REQUIRED WORK:
Look for "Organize" in each line of the entries, and return the matching lines.
----- DATA IN THIS EXERCISE
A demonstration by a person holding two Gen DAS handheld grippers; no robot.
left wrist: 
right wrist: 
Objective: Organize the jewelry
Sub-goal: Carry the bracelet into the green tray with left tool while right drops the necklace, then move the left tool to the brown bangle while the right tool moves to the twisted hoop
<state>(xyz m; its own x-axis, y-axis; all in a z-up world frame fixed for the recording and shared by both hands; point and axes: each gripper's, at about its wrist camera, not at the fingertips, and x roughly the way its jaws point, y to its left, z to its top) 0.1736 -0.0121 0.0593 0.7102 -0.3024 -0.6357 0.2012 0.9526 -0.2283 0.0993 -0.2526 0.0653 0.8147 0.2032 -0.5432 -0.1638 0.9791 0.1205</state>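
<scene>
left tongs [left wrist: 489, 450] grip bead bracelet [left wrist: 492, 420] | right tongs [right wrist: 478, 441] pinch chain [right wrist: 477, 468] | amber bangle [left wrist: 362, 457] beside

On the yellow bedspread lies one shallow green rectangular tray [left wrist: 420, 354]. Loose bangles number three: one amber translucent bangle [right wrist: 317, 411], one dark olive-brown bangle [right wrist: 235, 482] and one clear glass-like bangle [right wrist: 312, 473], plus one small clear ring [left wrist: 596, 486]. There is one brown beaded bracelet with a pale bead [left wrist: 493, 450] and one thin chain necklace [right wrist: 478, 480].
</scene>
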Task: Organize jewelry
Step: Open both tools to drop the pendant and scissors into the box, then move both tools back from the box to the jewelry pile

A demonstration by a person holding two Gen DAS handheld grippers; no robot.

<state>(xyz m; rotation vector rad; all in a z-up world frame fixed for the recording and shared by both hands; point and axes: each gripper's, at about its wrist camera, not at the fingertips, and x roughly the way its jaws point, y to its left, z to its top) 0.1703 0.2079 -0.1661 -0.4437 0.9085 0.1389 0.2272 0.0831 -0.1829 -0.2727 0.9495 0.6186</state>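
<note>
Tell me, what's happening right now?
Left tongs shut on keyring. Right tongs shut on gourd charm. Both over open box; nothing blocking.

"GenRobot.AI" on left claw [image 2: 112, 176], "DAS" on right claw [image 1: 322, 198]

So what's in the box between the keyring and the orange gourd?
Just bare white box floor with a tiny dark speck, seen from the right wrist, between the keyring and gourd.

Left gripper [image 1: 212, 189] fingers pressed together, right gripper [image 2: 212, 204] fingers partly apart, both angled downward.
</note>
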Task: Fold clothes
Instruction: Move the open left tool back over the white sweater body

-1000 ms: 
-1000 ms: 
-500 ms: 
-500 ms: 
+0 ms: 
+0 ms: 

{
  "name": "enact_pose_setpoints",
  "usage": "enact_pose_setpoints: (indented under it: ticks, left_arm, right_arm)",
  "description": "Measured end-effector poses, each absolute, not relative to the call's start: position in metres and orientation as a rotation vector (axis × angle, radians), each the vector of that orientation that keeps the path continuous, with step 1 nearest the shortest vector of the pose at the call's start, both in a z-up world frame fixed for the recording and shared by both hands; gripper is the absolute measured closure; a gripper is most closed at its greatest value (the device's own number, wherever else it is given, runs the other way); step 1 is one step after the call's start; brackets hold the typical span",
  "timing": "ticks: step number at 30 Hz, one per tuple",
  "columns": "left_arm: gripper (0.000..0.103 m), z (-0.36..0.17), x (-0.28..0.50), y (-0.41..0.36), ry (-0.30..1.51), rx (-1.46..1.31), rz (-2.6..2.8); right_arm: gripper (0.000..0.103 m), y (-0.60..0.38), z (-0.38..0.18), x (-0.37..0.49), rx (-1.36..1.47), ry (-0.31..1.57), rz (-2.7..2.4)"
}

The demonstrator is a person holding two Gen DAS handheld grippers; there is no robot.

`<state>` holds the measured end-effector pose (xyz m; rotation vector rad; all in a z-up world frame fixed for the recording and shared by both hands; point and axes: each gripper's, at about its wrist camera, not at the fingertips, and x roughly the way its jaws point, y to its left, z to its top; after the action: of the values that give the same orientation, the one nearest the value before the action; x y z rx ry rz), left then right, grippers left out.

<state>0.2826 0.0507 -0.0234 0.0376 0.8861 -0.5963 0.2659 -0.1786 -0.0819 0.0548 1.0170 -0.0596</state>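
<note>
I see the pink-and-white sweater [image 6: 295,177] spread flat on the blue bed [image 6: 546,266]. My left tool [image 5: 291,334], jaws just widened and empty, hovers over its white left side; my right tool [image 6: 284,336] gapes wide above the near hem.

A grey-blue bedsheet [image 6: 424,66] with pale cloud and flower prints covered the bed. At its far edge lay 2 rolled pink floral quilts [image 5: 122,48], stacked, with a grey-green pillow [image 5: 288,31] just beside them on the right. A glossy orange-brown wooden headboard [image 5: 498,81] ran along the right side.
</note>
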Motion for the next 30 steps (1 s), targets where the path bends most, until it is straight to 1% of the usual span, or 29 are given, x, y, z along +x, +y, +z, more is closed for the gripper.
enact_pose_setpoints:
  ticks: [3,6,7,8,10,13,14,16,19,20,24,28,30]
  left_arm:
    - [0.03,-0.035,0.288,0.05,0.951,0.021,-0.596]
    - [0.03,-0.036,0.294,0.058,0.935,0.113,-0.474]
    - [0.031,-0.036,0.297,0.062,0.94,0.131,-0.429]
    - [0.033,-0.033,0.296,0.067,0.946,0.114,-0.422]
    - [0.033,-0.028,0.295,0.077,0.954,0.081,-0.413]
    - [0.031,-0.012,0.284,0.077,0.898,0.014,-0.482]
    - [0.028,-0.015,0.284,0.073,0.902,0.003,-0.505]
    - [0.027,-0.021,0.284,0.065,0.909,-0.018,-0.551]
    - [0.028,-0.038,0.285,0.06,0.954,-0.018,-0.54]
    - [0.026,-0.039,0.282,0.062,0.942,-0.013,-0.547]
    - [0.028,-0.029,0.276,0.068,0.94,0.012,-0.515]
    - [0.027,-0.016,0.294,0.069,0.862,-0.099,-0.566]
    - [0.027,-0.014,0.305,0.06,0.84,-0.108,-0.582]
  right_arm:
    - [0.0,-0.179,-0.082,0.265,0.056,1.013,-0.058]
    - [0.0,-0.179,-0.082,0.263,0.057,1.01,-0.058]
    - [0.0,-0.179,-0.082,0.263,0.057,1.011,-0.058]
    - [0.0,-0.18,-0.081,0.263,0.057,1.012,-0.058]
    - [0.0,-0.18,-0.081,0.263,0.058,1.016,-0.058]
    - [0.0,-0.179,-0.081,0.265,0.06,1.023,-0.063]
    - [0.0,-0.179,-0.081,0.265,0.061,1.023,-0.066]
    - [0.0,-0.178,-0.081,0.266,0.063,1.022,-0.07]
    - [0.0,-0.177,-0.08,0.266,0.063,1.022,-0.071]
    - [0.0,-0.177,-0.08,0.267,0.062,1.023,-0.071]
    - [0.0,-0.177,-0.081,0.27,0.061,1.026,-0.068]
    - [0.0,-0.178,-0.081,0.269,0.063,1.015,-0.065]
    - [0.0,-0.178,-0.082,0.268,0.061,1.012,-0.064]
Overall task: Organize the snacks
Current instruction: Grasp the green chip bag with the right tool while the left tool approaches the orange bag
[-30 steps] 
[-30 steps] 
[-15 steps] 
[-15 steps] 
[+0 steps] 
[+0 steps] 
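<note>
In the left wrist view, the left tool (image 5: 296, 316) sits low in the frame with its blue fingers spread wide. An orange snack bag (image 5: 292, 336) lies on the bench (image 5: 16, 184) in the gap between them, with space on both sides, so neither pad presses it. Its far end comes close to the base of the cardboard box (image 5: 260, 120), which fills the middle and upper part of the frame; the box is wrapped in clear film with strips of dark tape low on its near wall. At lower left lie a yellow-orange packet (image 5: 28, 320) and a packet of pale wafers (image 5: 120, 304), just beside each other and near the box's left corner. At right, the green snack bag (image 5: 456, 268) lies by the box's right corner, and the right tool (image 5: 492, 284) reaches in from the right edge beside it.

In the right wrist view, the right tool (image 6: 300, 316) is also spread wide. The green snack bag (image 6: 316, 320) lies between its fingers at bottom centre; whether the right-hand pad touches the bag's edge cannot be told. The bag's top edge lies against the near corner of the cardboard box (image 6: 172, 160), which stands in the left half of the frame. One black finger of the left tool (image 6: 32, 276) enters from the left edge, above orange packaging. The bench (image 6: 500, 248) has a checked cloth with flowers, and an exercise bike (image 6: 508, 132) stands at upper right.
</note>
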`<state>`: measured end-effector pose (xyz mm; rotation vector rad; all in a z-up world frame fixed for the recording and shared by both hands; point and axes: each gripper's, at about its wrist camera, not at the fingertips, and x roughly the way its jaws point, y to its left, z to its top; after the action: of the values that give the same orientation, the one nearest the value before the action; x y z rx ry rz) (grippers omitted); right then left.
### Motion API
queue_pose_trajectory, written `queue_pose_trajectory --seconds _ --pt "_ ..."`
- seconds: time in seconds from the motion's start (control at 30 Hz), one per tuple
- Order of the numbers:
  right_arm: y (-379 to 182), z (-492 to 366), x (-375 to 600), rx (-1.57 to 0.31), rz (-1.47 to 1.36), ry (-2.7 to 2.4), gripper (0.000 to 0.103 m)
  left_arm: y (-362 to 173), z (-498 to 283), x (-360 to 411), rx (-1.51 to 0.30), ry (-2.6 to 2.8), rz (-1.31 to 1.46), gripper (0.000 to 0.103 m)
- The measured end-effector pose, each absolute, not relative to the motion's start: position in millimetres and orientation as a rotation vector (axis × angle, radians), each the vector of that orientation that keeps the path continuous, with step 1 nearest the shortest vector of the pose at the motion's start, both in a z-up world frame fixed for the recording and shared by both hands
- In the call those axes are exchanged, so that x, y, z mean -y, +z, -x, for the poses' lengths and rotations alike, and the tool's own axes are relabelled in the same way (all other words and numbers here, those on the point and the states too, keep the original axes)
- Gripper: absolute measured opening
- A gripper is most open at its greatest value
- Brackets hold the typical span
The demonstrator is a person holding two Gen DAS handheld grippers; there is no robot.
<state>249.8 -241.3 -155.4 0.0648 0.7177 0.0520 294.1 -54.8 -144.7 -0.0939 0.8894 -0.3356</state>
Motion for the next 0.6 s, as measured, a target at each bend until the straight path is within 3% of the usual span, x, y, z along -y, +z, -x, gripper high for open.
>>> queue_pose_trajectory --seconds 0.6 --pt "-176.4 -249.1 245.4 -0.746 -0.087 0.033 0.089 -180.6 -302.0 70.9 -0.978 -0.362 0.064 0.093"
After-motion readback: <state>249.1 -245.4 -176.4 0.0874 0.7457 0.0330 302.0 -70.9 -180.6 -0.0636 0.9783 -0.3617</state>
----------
YOUR SOLUTION:
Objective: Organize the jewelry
Task: Organize jewelry
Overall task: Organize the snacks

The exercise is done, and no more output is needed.